Para o estudante Rodrigo Lazarotto, o trabalho voluntário não vai terminar quando a disciplina acadêmica chegar ao fim. "Quando a gente vê isso de perto, não tem como ignorar. Quero continuar ajudando porque essa realidade é muito triste. Muitas vezes, nós somos as únicas pessoas que param para ouvir eles, dar um abraço", relata.
Quem deseja sair das ruas e da dependência química tem um caminho através dos Anjos da Madrugada. Oliveira explica que o grupo possui parceria com comunidades terapêuticas. "Aqueles que querem sair têm esta opção, o que não podemos é obrigá-los."
Comida e atenção a quem vive nas ruas
No fim da noite do dia 16 de novembro e início da madrugada do dia 17, a reportagem acompanhou os Anjos da Madrugada pelas ruas de Novo Hamburgo. Naquela noite, a chuva caia forte e, por conta disto, o número de voluntários estava reduzido.
No entanto, nas ruas, as pessoas continuavam lá, à espera de um conforto físico e espiritual. Ao deixar a paróquia no bairro Santo Afonso, um grupo com quatro carros se dirigiu à Avenida Nações Unidas em direção ao Centro.

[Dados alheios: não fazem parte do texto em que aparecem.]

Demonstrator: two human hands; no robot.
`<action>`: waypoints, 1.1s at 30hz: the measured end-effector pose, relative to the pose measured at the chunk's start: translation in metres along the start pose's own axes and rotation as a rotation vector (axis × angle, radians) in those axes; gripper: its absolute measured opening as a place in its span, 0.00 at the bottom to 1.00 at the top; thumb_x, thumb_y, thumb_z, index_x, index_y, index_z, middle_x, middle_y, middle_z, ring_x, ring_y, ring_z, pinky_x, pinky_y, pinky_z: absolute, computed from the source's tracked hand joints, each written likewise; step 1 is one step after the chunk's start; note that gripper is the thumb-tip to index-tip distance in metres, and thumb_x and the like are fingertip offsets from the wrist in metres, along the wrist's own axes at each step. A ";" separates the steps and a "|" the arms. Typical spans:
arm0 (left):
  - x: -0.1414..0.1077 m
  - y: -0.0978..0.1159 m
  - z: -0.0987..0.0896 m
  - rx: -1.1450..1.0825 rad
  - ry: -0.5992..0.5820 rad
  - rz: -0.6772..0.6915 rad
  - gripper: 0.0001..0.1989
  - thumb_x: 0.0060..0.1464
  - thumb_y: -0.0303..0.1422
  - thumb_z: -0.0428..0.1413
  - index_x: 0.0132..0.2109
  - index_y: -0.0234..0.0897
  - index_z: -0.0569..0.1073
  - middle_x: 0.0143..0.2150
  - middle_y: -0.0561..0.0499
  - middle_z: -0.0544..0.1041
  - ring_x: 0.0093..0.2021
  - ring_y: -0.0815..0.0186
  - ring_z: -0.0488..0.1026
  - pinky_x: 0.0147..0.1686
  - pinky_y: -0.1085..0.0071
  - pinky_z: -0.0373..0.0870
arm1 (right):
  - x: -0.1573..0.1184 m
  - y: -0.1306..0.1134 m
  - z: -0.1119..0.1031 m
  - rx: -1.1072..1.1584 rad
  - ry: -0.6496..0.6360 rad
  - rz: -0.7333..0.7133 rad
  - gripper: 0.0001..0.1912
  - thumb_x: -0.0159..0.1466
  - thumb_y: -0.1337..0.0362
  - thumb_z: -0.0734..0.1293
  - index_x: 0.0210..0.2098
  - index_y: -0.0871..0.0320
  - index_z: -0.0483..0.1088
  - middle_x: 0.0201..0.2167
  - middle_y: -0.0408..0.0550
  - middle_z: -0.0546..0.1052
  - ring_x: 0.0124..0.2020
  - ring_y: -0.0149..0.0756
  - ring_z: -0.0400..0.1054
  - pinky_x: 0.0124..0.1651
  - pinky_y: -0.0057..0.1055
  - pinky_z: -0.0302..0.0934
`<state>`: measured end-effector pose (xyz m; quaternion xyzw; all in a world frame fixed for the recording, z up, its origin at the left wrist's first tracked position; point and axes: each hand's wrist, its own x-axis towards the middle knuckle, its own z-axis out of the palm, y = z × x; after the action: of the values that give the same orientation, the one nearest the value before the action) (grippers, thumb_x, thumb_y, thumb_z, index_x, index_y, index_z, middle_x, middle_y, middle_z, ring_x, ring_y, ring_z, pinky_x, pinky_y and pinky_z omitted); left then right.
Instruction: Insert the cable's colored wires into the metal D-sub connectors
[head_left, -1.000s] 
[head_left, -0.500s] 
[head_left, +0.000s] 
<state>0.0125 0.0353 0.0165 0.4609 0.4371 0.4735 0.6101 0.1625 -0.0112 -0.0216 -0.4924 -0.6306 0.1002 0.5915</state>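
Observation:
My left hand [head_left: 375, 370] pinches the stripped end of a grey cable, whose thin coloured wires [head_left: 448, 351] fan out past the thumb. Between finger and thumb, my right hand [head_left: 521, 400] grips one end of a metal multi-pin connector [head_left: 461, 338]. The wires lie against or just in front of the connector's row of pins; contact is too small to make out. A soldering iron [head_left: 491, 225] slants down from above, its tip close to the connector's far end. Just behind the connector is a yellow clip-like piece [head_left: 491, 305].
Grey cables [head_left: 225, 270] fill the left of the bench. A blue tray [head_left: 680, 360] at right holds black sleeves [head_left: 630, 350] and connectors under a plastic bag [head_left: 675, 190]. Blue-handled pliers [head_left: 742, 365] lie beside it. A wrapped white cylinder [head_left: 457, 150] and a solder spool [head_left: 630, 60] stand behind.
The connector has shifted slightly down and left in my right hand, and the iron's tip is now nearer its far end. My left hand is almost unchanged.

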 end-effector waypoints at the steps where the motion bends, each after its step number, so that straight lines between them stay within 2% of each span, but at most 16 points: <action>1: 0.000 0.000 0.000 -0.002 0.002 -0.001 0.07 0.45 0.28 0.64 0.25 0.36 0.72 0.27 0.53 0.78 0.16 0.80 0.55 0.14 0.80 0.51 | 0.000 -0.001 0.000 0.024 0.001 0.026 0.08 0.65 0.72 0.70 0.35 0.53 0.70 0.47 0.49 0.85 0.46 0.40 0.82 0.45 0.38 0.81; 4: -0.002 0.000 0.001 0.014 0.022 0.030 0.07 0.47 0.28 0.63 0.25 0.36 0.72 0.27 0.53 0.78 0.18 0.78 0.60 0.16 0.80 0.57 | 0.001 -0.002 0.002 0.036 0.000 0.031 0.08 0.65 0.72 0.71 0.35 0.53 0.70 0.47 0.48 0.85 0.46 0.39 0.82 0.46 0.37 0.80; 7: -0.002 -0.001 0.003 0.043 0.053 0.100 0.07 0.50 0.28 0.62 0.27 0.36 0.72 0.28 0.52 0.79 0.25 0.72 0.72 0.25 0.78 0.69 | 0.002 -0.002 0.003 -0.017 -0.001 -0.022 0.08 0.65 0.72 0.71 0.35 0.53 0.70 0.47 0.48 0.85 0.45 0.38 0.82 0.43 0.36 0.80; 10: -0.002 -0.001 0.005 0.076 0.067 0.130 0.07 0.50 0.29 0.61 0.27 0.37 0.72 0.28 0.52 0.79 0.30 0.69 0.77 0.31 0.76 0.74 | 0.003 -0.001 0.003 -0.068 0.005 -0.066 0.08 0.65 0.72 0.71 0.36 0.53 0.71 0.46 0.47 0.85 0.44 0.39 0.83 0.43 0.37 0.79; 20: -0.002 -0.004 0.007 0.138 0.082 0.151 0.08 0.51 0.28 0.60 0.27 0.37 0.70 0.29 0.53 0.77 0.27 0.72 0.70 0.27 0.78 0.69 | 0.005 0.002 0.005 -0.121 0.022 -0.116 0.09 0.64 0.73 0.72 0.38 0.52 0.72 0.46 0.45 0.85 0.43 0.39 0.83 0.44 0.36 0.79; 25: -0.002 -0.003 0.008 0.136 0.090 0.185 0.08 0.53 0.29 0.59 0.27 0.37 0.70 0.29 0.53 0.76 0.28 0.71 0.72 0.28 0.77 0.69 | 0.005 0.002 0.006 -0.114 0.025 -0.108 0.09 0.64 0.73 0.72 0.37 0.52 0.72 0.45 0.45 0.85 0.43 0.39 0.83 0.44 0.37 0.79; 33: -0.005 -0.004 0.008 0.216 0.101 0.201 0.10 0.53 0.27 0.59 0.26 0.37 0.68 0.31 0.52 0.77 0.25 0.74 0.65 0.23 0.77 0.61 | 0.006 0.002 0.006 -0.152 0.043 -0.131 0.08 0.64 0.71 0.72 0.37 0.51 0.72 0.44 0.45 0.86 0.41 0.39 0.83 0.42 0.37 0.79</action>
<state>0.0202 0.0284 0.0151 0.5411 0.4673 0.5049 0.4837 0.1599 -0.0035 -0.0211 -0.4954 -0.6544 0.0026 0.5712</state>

Debaixo dos pilares do trem, um homem na companhia de seu cachorro avistou a carreata e de imediato passou a pular e acenar na ânsia de ser visto. O grupo parou e foi ao encontro do morador em situação de rua.
Sujo, usando chinelos de dedos e um saco de lixo por baixo da camiseta de mangas curtas, buscava algo que o esquentasse enquanto a água o encharcava. De imediato, o homem abraçou o "Tio Gustavo", como é chamado Gustavo de Arriba, um dos voluntários mais antigos no grupo.
Visivelmente alterado por substâncias químicas, ele falava que estava aguardando os Anjos, mas sua espera não era somente pela comida, roupas e cobertor que recebeu, além dos dois copos de café quente que bebeu.
O homem também queria ter com quem conversar, mostrar que existia e se sentir acalentado. Antes do grupo ir embora, pediu para fazer uma oração, e quando "Ave Maria" começou, a chuva que caía lavou um rosto cheio de lágrimas.
Grávida vivendo nas ruas
Na próxima parada, os voluntários encontraram o casal Paulo e Marinês no cruzamento das avenidas Sete de Setembro com a Pedro Adams Filho. Com fome, cada um recebeu uma marmita, ela bebeu café, ele preferiu água. Entre uma peça e outra de roupa que ganharam, Marinês fez um pedido: fraldas.
Na casa dos 40 anos, ela está grávida de três meses e já tem outros oito filhos. As mais novas, duas meninas gêmeas, têm apenas 3 anos e vivem com os pais dela. Paulo também é pai, tem nove filhos, "mas todos estão criados". "Arrumem fraldas pra mim? Só não pode demorar muito, porque eu costumo ganhar com sete ou oito meses", disse Marinês. Somado, Paulo e Marinês possuem 17 filhos, mas este será o primeiro dos dois.
Seja em uma noite estrelada, seja debaixo de um temporal, o grupo que pertencente à Diocese de Novo Hamburgo percorre Novo Hamburgo e São Leopoldo distribuindo comida, roupas e, recentemente, cobertores confeccionados graças a alunos de Engenharia da Universidade Feevale.